Nothing after the line containing "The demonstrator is" belongs in the answer; write out exactly every line from the start of the material up to it, including it.
(Beginning of Source data)
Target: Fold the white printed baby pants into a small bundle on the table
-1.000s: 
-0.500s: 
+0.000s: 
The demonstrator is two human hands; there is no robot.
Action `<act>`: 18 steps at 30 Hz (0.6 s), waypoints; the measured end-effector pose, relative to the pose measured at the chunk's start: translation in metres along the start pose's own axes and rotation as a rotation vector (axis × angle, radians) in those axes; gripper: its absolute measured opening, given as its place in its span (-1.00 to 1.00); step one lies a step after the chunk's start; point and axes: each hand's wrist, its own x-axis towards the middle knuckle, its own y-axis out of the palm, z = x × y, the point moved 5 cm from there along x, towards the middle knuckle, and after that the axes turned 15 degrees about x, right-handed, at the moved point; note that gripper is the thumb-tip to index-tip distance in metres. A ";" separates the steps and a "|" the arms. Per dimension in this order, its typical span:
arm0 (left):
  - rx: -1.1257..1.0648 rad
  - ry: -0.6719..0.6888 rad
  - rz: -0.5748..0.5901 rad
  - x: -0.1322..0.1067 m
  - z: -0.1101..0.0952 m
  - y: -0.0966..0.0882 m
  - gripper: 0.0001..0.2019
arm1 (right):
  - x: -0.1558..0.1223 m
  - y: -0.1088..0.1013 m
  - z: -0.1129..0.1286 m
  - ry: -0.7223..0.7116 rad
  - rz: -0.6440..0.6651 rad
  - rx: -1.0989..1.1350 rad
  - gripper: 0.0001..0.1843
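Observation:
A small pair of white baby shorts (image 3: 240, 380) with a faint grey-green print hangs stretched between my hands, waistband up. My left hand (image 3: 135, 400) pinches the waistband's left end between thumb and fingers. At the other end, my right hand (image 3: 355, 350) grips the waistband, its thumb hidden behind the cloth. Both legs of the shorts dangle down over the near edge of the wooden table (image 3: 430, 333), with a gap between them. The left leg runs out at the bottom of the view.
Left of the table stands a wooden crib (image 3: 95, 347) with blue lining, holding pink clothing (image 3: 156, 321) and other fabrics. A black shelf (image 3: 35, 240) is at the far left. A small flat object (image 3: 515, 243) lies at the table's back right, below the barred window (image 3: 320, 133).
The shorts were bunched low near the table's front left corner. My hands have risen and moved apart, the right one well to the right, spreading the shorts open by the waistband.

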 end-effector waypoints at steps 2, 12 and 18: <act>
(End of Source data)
- Answer to this task:
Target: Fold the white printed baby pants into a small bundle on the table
-1.000s: 
-0.500s: 
+0.000s: 
The demonstrator is two human hands; there is no robot.

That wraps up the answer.